Harold Miller of Pittsburgh, executive director of the Center for Healthcare Quality and Payment Reform, talked about the advantages and disadvantages of shifting to various proposed payment methods, such as an "episode of care" system that would cover the cost the costs of treating a condition and also the costs of treating any related infections and complications.

"In effect, the hospital and physicians would be providing a limited warranty on their care," Miller said.

The problem with that approach is that it would do nothing to reduce the number of episodes of care, Miller said.

Paying a physician a "global payment" that would cover all services a patient receives during a given


period could help, Miller said.

In the 1990s, some physicians went broke after making ill-fated attempts to accept a single payment, or capitation payment, for each patient served in exchange for managing all care costs for the patient.

Both the episode-of-care and global-payment system would be different from capitation, because both would insulate the physician from insurance risk, Miller said.

Michael Chernew, a professor at Harvard University, acknowledged that some doctors may have trouble coping with a shift to a new payment system.

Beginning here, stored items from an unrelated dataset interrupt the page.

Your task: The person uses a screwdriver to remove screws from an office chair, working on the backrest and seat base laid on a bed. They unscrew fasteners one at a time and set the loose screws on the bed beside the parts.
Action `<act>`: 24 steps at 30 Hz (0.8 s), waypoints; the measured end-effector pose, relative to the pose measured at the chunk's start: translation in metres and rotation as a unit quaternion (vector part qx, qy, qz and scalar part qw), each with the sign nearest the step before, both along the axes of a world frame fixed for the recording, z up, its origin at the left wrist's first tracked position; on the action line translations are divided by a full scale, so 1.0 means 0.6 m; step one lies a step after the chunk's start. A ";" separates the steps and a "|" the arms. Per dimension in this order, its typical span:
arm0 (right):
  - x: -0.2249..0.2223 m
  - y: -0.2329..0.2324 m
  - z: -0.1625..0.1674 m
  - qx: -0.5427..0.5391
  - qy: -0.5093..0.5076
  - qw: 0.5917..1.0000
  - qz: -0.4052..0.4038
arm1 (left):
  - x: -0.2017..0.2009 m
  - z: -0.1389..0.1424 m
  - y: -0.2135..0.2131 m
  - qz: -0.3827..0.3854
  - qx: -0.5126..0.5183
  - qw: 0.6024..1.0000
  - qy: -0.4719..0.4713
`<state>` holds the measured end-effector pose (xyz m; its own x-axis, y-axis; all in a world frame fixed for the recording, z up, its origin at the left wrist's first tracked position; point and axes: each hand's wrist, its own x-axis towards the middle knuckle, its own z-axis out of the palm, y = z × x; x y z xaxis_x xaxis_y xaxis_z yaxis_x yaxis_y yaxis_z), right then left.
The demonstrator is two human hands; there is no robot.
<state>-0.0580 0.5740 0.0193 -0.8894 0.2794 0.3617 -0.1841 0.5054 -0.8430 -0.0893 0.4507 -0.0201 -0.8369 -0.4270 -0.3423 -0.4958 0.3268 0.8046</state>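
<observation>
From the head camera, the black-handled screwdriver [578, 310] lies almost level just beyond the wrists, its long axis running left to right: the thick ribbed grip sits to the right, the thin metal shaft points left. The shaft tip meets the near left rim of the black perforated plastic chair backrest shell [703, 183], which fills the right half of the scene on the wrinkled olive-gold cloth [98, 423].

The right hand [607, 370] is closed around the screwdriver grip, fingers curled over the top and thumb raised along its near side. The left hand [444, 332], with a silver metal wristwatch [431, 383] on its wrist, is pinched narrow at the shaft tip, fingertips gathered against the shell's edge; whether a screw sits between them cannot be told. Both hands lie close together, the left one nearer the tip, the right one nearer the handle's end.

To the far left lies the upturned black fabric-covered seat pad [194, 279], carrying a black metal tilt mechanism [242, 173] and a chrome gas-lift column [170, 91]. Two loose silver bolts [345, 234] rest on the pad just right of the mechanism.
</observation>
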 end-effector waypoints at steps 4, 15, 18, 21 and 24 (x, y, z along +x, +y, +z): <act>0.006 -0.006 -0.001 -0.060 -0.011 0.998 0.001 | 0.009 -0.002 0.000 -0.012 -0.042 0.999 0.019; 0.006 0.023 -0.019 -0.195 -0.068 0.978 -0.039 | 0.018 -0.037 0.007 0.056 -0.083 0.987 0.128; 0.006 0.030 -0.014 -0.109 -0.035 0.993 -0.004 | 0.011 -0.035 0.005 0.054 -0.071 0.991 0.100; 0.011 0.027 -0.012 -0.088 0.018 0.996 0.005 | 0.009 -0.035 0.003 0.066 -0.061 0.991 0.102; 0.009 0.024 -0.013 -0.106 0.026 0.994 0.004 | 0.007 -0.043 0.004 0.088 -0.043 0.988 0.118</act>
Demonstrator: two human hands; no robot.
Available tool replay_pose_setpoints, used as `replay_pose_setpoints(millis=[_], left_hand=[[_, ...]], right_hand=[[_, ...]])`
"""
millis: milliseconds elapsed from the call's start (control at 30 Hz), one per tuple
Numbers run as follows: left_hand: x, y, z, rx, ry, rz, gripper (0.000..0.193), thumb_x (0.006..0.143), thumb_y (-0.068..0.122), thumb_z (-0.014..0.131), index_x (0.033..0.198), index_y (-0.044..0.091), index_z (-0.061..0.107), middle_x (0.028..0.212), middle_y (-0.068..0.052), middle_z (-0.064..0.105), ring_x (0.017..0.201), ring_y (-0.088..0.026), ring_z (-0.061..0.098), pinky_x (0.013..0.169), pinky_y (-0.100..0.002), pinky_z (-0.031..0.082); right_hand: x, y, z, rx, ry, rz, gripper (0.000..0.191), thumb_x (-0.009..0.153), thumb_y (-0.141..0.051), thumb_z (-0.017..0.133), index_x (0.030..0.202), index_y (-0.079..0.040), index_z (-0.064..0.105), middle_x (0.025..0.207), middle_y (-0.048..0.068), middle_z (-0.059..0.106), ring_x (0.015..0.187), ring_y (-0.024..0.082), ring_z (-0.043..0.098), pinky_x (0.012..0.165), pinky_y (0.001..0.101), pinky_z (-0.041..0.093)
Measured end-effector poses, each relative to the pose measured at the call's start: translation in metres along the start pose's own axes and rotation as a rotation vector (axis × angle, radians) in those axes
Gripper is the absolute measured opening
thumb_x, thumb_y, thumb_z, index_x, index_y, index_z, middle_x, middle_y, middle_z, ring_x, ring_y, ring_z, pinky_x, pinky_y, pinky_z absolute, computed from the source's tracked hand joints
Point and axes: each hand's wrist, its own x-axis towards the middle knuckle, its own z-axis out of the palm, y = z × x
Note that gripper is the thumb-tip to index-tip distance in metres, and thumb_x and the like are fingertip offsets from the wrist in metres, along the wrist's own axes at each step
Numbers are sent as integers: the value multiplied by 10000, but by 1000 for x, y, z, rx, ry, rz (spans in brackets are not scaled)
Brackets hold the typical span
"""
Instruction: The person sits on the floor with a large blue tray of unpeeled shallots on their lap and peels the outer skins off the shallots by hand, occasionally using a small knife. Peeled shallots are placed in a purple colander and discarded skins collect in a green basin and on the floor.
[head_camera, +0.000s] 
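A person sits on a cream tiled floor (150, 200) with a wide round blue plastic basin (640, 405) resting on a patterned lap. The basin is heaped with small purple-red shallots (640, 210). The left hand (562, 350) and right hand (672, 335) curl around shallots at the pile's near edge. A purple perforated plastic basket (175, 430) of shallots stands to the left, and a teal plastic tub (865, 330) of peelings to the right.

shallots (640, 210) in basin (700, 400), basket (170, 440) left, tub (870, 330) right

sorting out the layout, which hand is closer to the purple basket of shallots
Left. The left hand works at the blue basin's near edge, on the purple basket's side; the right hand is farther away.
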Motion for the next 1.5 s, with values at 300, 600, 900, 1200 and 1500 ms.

But, if policymakers do not proceed from the assumption that organizations can change, "no amount of payment reform or other policy changes will solve our problems and we are doomed to a system that operates far below our aspirations," Chernew said.

The American Medical Association, Chicago, says it agrees on the need to shift away from the SGR system and shift toward a system that rewards physicians and hospitals for keeping patients healthy and for managing chronic conditions well.

But there should also be a 5-year period of stable statutory fee updates, the AMA says in written testimony.

"This will allow time to develop and test demonstration and pilot projects that would form the basis for a new Medicare physician payment system," the AMA says.